DoYouRegret · 23/01/2018 23:54

We have one DD who will be 3 in June together. I love her so much, she's such a funny little soul. But I just can't imagine never ever being pregnant again, but I might have to get used to it.

I'm only 25, DH 24. But he's managed to find a private surgeon who will give him a vasectomy as he's adamant he doesn't want anymore children.

It really really hurts. When we first got together I was unsure if I wanted children, but DH said he wanted 2 or 3, maybe even 4. I know minds get changed as is obvious because we have DD, but I'm so upset.

I've asked him to put it off for a few years, wait until DD is 8 or 9 so we're sure but he says he's been sure since the day she was born that she'll be his only. He feels his life is complete. DD wasn't planned, and we didn't get married until she was nearly 1. He says as soon as he held her when she was a few minutes old he felt that was him done for fatherhood. For the first 6 months of DDs life I've not wanted another child, but then I changed my mind. DD also wants a sibling, she often asks when she's getting a baby brother I know I can't trust what a 2 year old says though as obvious she doesn't know the reality

I admire his honesty, and I'd never break up our family over it. And the operation is booked and paid for now (his grandparents are giving him the money for it Sad) but I feel so upset.

His parents didn't want to ever be grandparents and they regularly tell us that, they love DD but they don't help us out childcare wise, never look after her on their own and tell everyone who listen that "they never wanted grandchildren" and "Would be happy to never have another" which I think might be influencing his decision. Obviously they're no obliged to help us out, but I think this is a horrible thing to say.

How do I get over this? And look to the future with only one child?

Also has anyone stayed with a husband/partner who did this and not resented them?

OP posts:
ThinkOfAWittyNameLater · 26/01/2018 07:25

It's his body. It's his choice. And if he goes on to regret his decision that's a consequence of his actions.

As is potentially losing his marriage.

You have 2 problems as I see it:

  1. you and your husband aren't on the same page at the moment

  2. your in-laws are rude.

In both cases you need to speak to your husband. Has he considered the effect a vasectomy could have on your relationship? Is it so important to him that he's willing to sacrifice his wife and living with his daughter all the time? Is he prepared to be a divorced parent with all that entails?

And could he please speak to his parents about their comments. They're making statement that imply their right to dictate what happens to your body, your marriage, your daughter. Different when they're asked for advice by either you or your husband. Rude when unsolicited. It's upsetting you. Ask him to try to make it stop.

He's made his choice. Next you will have to make yours. Stay and see how it goes, (making sure to keep your options open, your own support network, and financial independence) or go now.

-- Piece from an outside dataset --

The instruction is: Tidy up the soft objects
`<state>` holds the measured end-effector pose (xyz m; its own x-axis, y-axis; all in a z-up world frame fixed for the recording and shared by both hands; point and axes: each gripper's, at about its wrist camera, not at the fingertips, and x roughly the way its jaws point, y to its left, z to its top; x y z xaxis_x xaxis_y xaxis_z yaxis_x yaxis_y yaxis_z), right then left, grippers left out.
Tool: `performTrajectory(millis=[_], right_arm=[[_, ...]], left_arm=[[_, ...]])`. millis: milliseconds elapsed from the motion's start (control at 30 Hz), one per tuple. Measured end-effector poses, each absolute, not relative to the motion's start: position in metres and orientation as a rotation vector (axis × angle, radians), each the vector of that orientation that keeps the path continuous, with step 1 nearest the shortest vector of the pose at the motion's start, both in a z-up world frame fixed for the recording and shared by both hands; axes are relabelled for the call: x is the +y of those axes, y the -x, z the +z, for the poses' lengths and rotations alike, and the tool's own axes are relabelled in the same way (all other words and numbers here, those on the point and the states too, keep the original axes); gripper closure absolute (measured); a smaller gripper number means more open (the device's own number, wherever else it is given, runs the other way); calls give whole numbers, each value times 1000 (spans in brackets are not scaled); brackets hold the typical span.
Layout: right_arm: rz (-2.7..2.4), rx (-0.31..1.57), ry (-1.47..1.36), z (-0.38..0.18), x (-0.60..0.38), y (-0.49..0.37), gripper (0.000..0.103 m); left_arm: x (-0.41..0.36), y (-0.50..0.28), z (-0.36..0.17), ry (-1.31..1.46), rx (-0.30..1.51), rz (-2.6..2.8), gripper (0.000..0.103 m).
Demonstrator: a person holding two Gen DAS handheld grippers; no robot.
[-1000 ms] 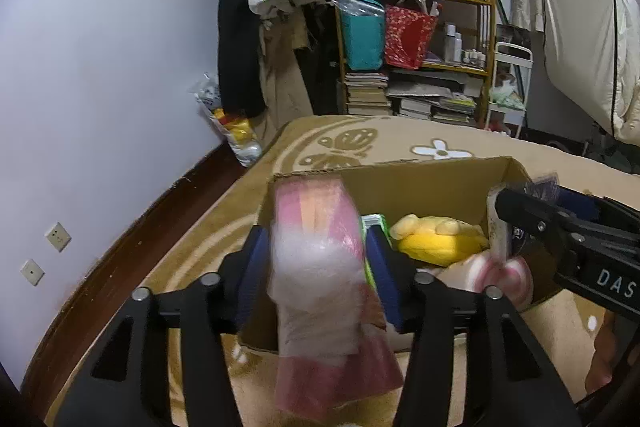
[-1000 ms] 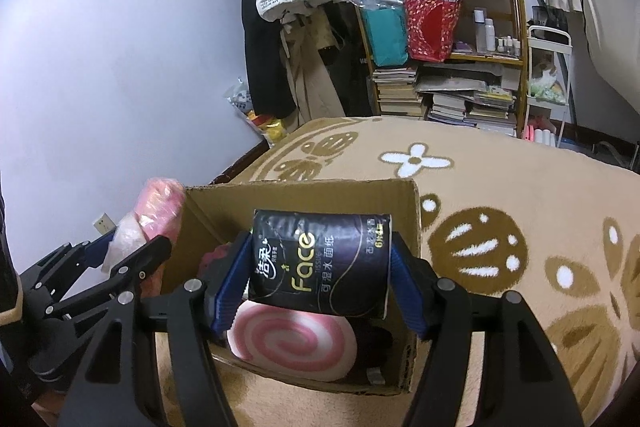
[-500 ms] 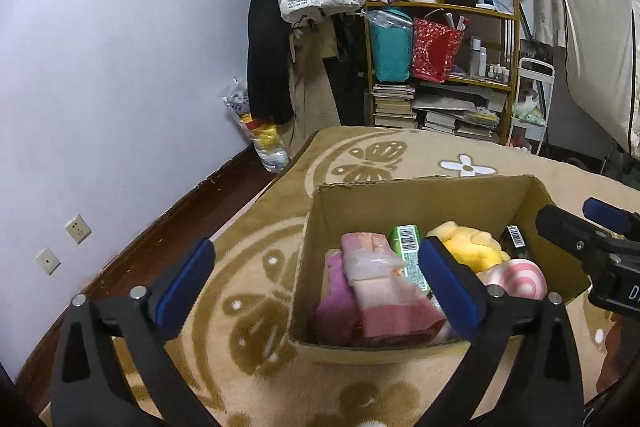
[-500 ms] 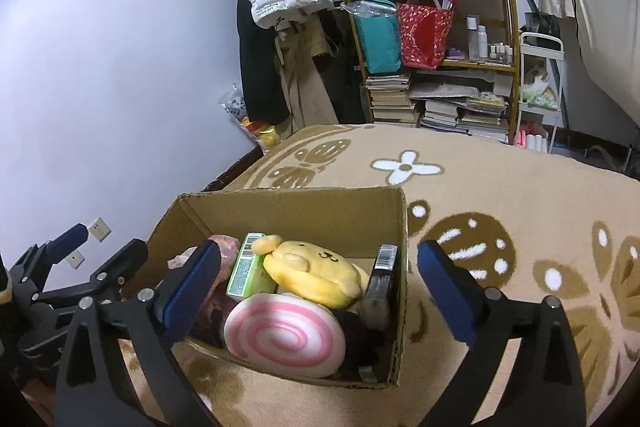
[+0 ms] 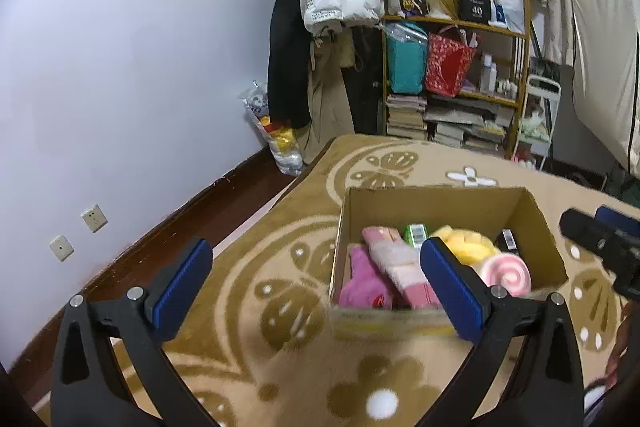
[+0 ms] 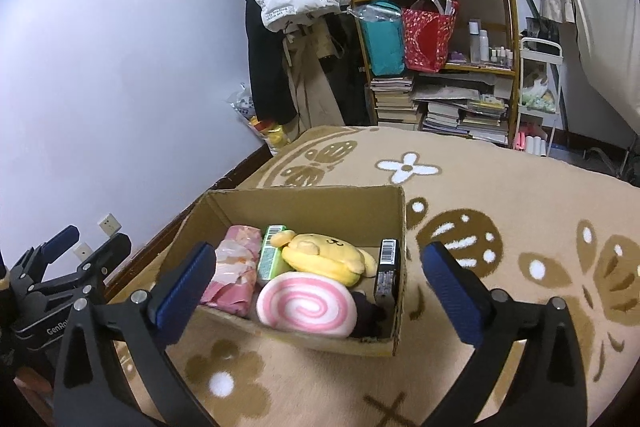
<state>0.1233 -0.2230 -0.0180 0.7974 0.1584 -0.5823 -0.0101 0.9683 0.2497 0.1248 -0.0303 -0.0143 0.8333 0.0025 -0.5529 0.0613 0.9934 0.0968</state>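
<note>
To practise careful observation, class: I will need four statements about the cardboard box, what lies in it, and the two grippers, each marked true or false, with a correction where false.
1. Both the left gripper and the right gripper have open, empty jaws. True.
2. The yellow plush lies on the carpet beside the cardboard box. False: it lies inside the box.
3. The pink swirl cushion is in the box. True.
4. The black pack is held by the right gripper. False: it stands in the box.
</note>
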Motion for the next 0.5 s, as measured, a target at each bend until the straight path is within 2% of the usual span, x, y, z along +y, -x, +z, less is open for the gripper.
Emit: performTrajectory(millis=[500], right_arm=[[88,589,-175,41,-218,-67,0]], left_arm=[[-38,-61,36,-173,514,-48,0]])
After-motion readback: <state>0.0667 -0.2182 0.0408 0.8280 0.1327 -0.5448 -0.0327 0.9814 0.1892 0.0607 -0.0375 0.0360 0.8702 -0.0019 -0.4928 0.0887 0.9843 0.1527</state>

MrsDilber · 26/01/2018 07:25

Yes, yanbu it would hurt me too. I don't think it's unreasonable to wait, you could've had a contraceptive implant.

Does he love DD, is he glad she was born? Everyone needs to stop talking about how they don't want children / gc before she gets a complex about it.

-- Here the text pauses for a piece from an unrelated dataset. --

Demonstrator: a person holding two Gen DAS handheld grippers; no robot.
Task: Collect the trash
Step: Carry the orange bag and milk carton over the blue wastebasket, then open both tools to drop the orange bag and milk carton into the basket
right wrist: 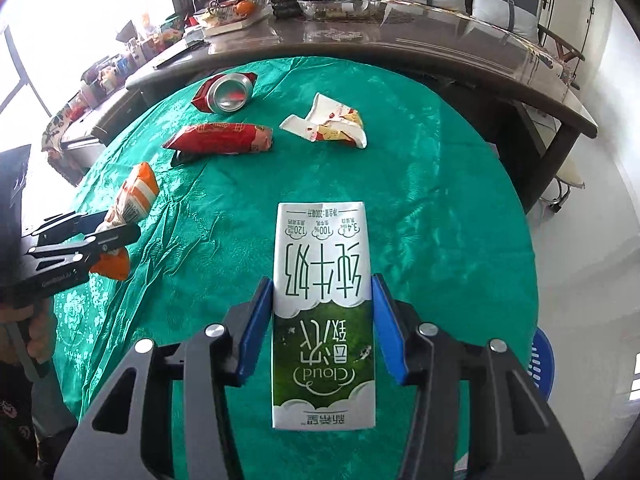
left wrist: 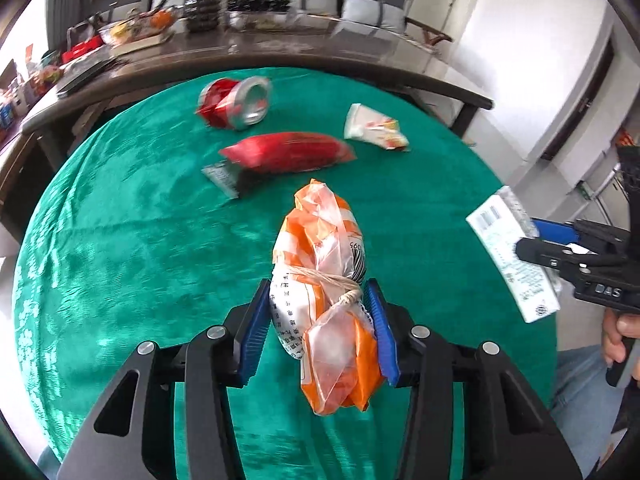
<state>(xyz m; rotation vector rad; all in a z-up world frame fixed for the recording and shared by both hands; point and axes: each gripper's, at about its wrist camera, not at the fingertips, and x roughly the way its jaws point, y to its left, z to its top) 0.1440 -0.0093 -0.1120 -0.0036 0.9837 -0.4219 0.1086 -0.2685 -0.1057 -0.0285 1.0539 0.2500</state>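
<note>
Both grippers are already loaded over the round table with the green cloth point(right wrist: 440, 184). The left gripper point(left wrist: 318, 328) is clamped on an orange and white plastic bag point(left wrist: 324, 280), tied off with string about its middle, the blue pads pressing just below the knot. It looks soft and light, the sort of thing that crumples and sags, so the cinched waist is the sensible place to pinch; a hold on the loose film could slip. The right gripper point(right wrist: 322, 320) is closed on a white and green milk carton point(right wrist: 322, 300), pads flat against its two long sides near the middle. The carton looks stiff enough to keep its shape, probably empty and light, though a hard squeeze would likely dent it. Both pieces seem to hang clear of the cloth. Left on the table, farther back, are a red snack bag point(right wrist: 220, 138), a crushed red can point(right wrist: 226, 94) lying on its side, and a torn white wrapper point(right wrist: 328, 128), well apart from both grippers.
</note>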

YellowMakesMeSmile · 26/01/2018 07:28

His body his choice. Given he's already had one unplanned child he is very correct in taking responsibility for his own fertility when he doesn't want another.

You are free to respect that the decision is his alone to make and he knows you may choose to leave if having more children is more important to you than him.

Reverse the situation, would you be happy to not had secure contraception in place when you knew your partner wanted more children and had already had an unplanned pregnancy and kept the child? I wouldn't be.

AnotherShirtRuined · 26/01/2018 07:32

His body his choice, sure, but I don't think it's very fair on you. It's as if only his feelings deserve consideration. Is he normally this selfish?

Personally I don't think I could live with it, and after a time I think I would resent him so much that I would be forced to leave.

I am also completely disgusted by his parents. For one thing those are horrible things to say, particularly as your little girl is already here and will hear them at one point, which might well impact negatively on her self-esteem. For another I would very much read into it a regret to have had children themselves. Does you DH ever feel unloved and unwanted by his parents? I think I would in his shoes. Could this have influenced his decision?

BalloonSlayer · 26/01/2018 07:34

His body his choice as everyone else says.

You also have your own choice about your fertility. So, does he understand that if you wish to have more children, you will probably end up finishing the relationship?

AnElderlyLadyOfMediumHeight · 26/01/2018 07:35

I wouldn't be exposing my daughter to grandparents who tell 'anyone who'll listen' that they didn't want her. I'd be asking dh to speak to them and tell them to stop it, and if he won't (which I suspect may be the case) I'd be speaking to them myself and making clear that either the comments stop or their contact with my dd does.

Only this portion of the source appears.